An exact copy of every record below is required, with the pictures left out.

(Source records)
--------------------
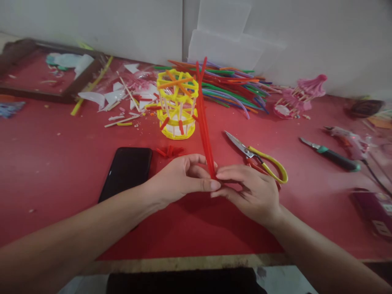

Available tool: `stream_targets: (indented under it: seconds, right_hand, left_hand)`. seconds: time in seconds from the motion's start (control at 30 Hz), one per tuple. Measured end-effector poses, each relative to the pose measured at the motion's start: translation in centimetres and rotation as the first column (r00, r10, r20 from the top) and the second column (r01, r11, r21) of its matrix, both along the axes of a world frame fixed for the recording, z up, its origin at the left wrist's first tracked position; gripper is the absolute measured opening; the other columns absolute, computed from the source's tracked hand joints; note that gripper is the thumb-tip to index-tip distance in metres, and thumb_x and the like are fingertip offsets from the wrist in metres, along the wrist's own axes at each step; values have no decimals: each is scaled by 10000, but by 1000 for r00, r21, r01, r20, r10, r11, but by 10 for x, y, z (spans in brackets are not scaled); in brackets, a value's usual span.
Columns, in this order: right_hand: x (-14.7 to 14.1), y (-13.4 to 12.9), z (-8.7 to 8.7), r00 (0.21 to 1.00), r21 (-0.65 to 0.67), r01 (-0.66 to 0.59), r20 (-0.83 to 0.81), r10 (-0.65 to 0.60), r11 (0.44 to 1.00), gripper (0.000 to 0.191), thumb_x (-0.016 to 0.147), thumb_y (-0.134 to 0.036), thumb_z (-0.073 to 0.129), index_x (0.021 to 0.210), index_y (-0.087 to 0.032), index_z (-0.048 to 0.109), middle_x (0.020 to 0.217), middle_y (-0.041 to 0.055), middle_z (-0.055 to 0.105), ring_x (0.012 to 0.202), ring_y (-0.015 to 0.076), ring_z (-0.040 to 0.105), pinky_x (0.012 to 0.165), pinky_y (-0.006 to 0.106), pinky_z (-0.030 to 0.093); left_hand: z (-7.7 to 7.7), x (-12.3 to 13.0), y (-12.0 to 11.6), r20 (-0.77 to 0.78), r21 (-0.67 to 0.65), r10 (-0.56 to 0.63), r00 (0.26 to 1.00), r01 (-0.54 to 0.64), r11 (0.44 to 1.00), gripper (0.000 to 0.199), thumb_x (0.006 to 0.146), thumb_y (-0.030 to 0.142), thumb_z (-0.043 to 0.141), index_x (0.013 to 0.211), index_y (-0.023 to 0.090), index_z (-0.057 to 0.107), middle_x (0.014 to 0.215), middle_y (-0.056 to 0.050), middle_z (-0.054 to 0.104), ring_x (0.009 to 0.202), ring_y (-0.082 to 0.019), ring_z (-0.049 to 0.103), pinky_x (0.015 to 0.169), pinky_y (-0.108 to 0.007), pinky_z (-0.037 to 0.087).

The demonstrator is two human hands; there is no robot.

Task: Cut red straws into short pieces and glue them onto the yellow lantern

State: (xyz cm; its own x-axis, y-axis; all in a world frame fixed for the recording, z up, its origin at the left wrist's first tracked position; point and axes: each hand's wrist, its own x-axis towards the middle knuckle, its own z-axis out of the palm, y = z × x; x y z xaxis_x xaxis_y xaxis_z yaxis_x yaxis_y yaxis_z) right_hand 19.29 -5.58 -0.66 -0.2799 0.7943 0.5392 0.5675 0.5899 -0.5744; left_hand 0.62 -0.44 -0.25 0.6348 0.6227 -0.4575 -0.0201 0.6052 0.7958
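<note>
A few long fuzzy red stems (pixel 206 134) rise nearly upright, lower ends pinched by the left hand (pixel 177 177); the right hand's (pixel 255 196) fingertips touch there, perhaps pinching, I can't quite tell. Beyond stands a yellow openwork fuzzy-stem cylinder (pixel 174 122).

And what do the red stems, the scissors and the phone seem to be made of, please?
The red stems: probably pipe cleaners, judging by their matte, soft-looking surface; any wire core is hidden.
The scissors: likely steel blades, grey with a dull shine; the smooth yellow handle may be plastic-coated.
The phone: a flat, smooth black face, perhaps glass.
</note>
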Motion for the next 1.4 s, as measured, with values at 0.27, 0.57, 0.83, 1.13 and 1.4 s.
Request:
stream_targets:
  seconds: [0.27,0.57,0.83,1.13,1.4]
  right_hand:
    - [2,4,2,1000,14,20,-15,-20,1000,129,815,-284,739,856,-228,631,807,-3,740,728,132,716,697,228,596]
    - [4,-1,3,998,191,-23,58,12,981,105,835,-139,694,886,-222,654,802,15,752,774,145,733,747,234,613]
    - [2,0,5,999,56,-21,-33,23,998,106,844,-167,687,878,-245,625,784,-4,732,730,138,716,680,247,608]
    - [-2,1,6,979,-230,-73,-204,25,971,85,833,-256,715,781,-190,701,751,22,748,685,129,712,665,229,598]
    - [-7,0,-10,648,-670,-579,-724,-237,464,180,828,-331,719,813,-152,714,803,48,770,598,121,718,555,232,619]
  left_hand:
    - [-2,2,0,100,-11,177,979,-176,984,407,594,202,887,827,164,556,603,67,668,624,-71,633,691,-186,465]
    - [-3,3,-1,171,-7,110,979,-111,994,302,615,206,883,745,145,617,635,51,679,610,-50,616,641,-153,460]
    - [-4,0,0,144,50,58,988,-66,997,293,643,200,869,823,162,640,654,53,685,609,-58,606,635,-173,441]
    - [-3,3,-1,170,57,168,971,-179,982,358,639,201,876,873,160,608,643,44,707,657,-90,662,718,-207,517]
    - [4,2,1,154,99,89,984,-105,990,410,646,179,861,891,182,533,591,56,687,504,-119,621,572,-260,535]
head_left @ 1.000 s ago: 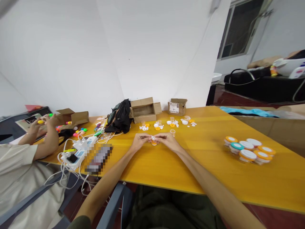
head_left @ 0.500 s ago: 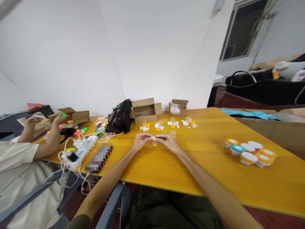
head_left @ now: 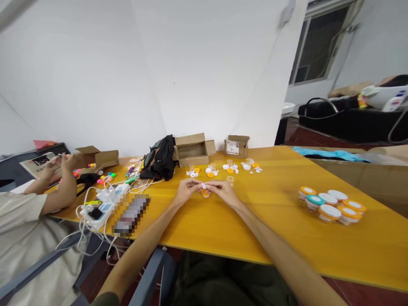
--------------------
Answer box |
Available tool: `stream_targets: (indented under it: seconds, right_hand, left_hand)`. seconds: time in seconds from the motion's start (control at 30 Hz), one per tuple. Measured end-effector poses, each relative to the pose measured at the motion's start: translation in centimetres and rotation as the first column (r00, r10, r20 from the top) and the second column (r01, r11, r21) of its matrix, both along the axes of a world frame fixed for the recording, z up, its origin at the left wrist's first tracked position; gripper is the absolute measured opening; the other columns absolute, computed from the source's tracked hand joints; note that gripper is the thumb-tip to index-tip distance in metres, and thumb_x and the like are fingertip offsets from the wrist in metres, along the wrist's own axes at each step; values have no decimals: each is scaled by 10000, but by 1000 for r00, r21, r01, r20, r10, r11, but by 10 for x, y, z (spans in brackets are not scaled); in brackets, a value's usual span.
Columns, in this order: right_hand: x (-14.7 to 14.1), y (-13.4 to 12.9), z (-8.7 to 8.7), r00 (0.21 to 1.00), r21 (-0.65 to 0.67), r01 (-0.66 to 0.59), r20 (-0.83 to 0.81), r10 (-0.65 to 0.60), r11 (0.44 to 1.00), gripper (0.000 to 0.191), thumb_x (-0.016 to 0.147), thumb_y (-0.134 to 0.036), thumb_z (-0.073 to 0.129), index_x (0.021 to 0.210), index_y (-0.087 to 0.032), index_z (-0.048 to 0.109), middle_x (0.020 to 0.217), middle_y (-0.041 to 0.055), middle_z (-0.055 to 0.105), ring_x (0.012 to 0.202), ring_y (-0.015 to 0.076), ring_z (-0.040 to 0.105), pinky_x (0.012 to 0.165), pinky_y (-0.006 to 0.106), pinky_z (-0.030 to 0.093); left_hand: z (-7.7 to 7.7), x (-12.3 to 13.0), y (-12.0 to 11.6), r20 (-0.77 to 0.78), r21 (-0.67 to 0.65), r10 (-0.56 to 0.63), r00 (0.26 to 1.00), r01 (-0.54 to 0.64), r11 (0.44 to 1.00), gripper (0.000 to 0.199), thumb_x (0.006 to 0.146), thumb_y (-0.030 to 0.142), thumb_z (-0.043 to 0.141), index_x (0.013 to 0.211), index_y (-0.023 to 0.090), index_z (-0.057 to 0.107), middle_x (0.014 to 0.215), middle_y (-0.056 to 0.050), middle_z (-0.054 to 0.104), ring_x (0.009 to 0.202), ring_y (-0.082 to 0.019), ring_z (-0.049 to 0.103), pinky_x (0.015 to 0.169), pinky_y (-0.108 to 0.007), pinky_z (-0.037 to 0.087).

The demonstrator is two human hands; there is no robot.

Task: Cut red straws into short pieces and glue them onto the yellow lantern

State: (xyz cm; its own x-axis, y-axis; all in a world frame fixed for the recording, z up, its origin at the left wrist's first tracked position; point and axes: each hand's wrist, its own x-axis towards the middle knuckle, its own z-axis out of the palm, y = z × x; x y z xaxis_x xaxis_y xaxis_z yaxis_x yaxis_y yaxis_z) right_hand 19.29 -5.58 -0.66 -0.2799 0.7943 0.5392 0.5675 0.5899 -0.5744; left_hand 0.62 -0.44 -0.25 0.6348 0.6227 -0.4575 -0.0201 0.6052 0.7958
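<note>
A few long fuzzy red stems (pixel 206 134) rise nearly upright, lower ends pinched by the left hand (pixel 177 177); the right hand's (pixel 255 196) fingertips touch there, perhaps pinching, I can't quite tell. Beyond stands a yellow openwork fuzzy-stem cylinder (pixel 174 122).

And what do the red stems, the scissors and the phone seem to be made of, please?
The red stems: probably pipe cleaners, judging by their matte, soft-looking surface; any wire core is hidden.
The scissors: likely steel blades, grey with a dull shine; the smooth yellow handle may be plastic-coated.
The phone: a flat, smooth black face, perhaps glass.
</note>
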Motion for the next 1.4 s, as measured, with values at 0.27, 0.57, 0.83, 1.13 and 1.4 s.
Request:
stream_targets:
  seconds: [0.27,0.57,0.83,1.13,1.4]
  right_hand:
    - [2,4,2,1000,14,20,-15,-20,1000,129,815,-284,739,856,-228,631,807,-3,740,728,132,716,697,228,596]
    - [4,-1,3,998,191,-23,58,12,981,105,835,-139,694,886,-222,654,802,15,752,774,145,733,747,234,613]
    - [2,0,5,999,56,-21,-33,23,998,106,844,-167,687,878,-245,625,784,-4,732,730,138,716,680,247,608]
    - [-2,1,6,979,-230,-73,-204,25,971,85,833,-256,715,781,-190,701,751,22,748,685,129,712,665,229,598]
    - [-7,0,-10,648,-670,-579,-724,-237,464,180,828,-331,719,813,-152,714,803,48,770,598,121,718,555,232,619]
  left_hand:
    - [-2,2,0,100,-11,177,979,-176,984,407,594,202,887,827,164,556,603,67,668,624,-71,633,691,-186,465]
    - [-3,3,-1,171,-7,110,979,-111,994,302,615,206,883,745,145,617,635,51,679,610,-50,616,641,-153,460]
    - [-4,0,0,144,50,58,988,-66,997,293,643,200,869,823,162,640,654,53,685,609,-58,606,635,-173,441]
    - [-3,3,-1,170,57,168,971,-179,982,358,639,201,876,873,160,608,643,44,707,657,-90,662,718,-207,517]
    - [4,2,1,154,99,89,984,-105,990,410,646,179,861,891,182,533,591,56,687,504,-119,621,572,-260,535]
head_left @ 1.000 s ago: 
head_left @ 0.500 s ago: 
head_left @ now: 

No additional answer is needed.